- _ABOUT THIS TASK_
Return each record shown beneath, word for word.

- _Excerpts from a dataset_
*** Begin section ***
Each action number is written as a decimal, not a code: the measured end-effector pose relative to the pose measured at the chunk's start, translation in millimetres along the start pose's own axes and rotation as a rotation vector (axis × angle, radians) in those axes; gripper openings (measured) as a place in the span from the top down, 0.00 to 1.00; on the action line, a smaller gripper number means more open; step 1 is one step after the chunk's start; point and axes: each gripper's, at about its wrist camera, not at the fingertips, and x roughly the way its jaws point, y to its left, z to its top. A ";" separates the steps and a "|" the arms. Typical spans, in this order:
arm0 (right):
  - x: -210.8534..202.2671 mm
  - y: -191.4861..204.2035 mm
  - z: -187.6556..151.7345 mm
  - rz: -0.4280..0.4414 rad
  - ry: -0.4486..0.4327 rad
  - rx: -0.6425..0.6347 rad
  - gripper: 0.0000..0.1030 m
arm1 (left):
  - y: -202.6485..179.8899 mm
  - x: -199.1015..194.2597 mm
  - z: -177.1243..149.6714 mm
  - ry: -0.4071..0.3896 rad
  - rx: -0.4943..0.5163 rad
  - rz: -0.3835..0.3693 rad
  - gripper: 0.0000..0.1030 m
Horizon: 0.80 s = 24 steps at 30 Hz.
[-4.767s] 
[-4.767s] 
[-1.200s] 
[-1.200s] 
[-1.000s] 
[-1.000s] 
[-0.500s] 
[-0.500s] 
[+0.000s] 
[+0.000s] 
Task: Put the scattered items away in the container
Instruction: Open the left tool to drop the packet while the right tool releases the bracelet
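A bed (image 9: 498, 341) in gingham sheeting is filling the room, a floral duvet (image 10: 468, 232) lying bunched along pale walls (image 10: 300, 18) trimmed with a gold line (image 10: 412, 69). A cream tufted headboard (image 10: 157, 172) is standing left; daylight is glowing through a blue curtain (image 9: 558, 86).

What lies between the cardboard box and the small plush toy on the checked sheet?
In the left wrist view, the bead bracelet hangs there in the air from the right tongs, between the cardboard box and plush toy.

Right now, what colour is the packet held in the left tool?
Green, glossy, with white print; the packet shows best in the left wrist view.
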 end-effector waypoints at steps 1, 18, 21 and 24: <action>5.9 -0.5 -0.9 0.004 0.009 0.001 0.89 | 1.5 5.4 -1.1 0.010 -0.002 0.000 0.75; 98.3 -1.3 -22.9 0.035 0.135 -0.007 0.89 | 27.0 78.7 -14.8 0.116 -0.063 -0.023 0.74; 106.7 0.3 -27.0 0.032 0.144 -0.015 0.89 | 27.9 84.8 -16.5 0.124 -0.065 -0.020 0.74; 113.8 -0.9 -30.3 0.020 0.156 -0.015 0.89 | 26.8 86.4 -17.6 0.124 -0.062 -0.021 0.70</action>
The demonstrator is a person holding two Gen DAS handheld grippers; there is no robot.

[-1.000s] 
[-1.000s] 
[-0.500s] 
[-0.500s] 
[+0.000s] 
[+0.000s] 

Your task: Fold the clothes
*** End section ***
- _RESPONSE TO THIS EXERCISE_
Each action number is written as a decimal, not a code: the measured end-effector pose relative to the pose measured at the chunk's start, translation in millimetres along the start pose's own axes and rotation as a rotation vector (axis × angle, radians) in those axes; gripper openings (measured) as a place in the span from the top down, 0.00 to 1.00; on the action line, a smaller gripper number means more open; step 1 is one step after the chunk's start; point and axes: each gripper's, at about its wrist camera, not at the fingertips, and x roughly the way its jaws point, y to its left, z to its top. A ";" separates the steps and a "|" the arms. Typical spans, in this order:
arm0 (right):
  - x: -210.8534..202.2671 mm
  - y: -191.4861..204.2035 mm
  - z: -187.6556..151.7345 mm
  - rz: -0.4280..0.4414 rad
  - ry: -0.4486..0.4327 rad
  - rx: -0.6425..0.6347 rad
  - gripper: 0.0000..0.1030 m
arm1 (left):
  - y: -202.6485..179.8899 mm
  - x: -199.1015..194.2597 mm
  - z: -177.1243..149.6714 mm
  - ry: -0.4071..0.3896 rad
  - rx: -0.4943..0.5163 rad
  - rz: -0.3835..0.3693 rad
  - gripper: 0.0000..0.1030 m
Horizon: 0.80 s = 24 steps at 30 Hz.
[-4.767s] 
[-4.767s] 
[-1.200s] 
[-1.200s] 
[-1.000s] 
[-1.000s] 
[-0.500s] 
[-0.500s] 
[+0.000s] 
[+0.000s] 
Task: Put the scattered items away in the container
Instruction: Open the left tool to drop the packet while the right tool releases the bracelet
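A bed (image 9: 498, 341) in gingham sheeting is filling the room, a floral duvet (image 10: 468, 232) lying bunched along pale walls (image 10: 300, 18) trimmed with a gold line (image 10: 412, 69). A cream tufted headboard (image 10: 157, 172) is standing left; daylight is glowing through a blue curtain (image 9: 558, 86).

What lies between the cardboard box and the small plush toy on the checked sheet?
In the left wrist view, the bead bracelet hangs there in the air from the right tongs, between the cardboard box and plush toy.

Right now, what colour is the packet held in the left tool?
Green, glossy, with white print; the packet shows best in the left wrist view.
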 end-effector waypoints at steps 1, 18, 21 and 24: <action>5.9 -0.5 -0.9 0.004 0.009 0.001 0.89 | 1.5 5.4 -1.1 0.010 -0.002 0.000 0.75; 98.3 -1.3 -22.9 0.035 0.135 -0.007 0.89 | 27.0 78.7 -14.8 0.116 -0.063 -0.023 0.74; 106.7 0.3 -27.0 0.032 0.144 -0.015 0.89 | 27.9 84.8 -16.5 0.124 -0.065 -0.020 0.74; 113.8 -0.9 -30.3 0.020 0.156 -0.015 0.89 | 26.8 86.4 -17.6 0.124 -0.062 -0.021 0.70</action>
The demonstrator is a person holding two Gen DAS handheld grippers; there is no robot.

[-1.000s] 
[-1.000s] 
[-0.500s] 
[-0.500s] 
[+0.000s] 
[+0.000s] 

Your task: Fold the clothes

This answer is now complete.